SAVULUN “CHP GELİYOR”
Parti içi demokrasiyi güçlendirecekmiş… Katılımcı bir yapı oluşturacakmış! Üstelik bu tüzük, Türkiye’nin en “demokratik tüzüğü” imiş!
Mutlu Tuncer yazdı;
Zannedersiniz ki; CHP’de bugüne kadar temel ilke haline gelen parti içi demokrasi yoksunluğunun tek sebebi tüzüktü… Şimdi yeniden yazıldı ve her şey değişti. Yani, açılın demokratikleşen Cumhuriyet Halk Partisi geliyor!
Eski Tüzük de bu işe şaşkın... Dile gelse, “Vallahi benim hiçbir suçum yoktu!” diye bağıracak.

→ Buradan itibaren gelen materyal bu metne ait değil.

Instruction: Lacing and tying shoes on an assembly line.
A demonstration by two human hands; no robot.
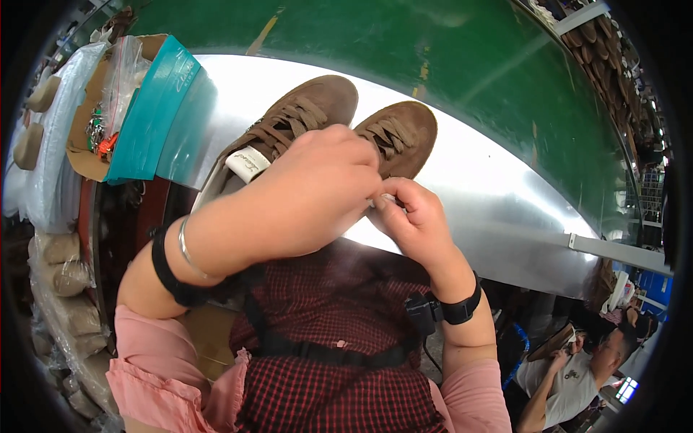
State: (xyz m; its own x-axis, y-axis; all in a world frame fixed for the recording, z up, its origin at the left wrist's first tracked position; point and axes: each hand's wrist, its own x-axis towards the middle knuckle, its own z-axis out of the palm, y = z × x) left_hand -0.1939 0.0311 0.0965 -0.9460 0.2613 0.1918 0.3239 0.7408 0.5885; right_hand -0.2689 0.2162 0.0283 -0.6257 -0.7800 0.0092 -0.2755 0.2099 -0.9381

Öyleyse; bundan böyle bu partide demokrasi konuşacak… Milletvekilliği ve belediye başkanlığı için çantalar gidip gelmeyecek! Ankara’da kimin kimi tanıdığı, “Kim ne kadar partiye para verdi?” önemli olmayacak… Adayları Genel Başkan, parti büyükleri ya da genel başkanın akrabaları, arkadaşları seçmeyecek! Öyle mi? Bir işçi de, seçmen isterse, belediye başkanlığına rahat rahat aday olabilecek… Halkı Meclis’te temsil edebilecek! Zengin olanın ayrıcalığı kalmayacak… Halk Partisi, artık gerçek anlamda HALK PARTİSİ olacak!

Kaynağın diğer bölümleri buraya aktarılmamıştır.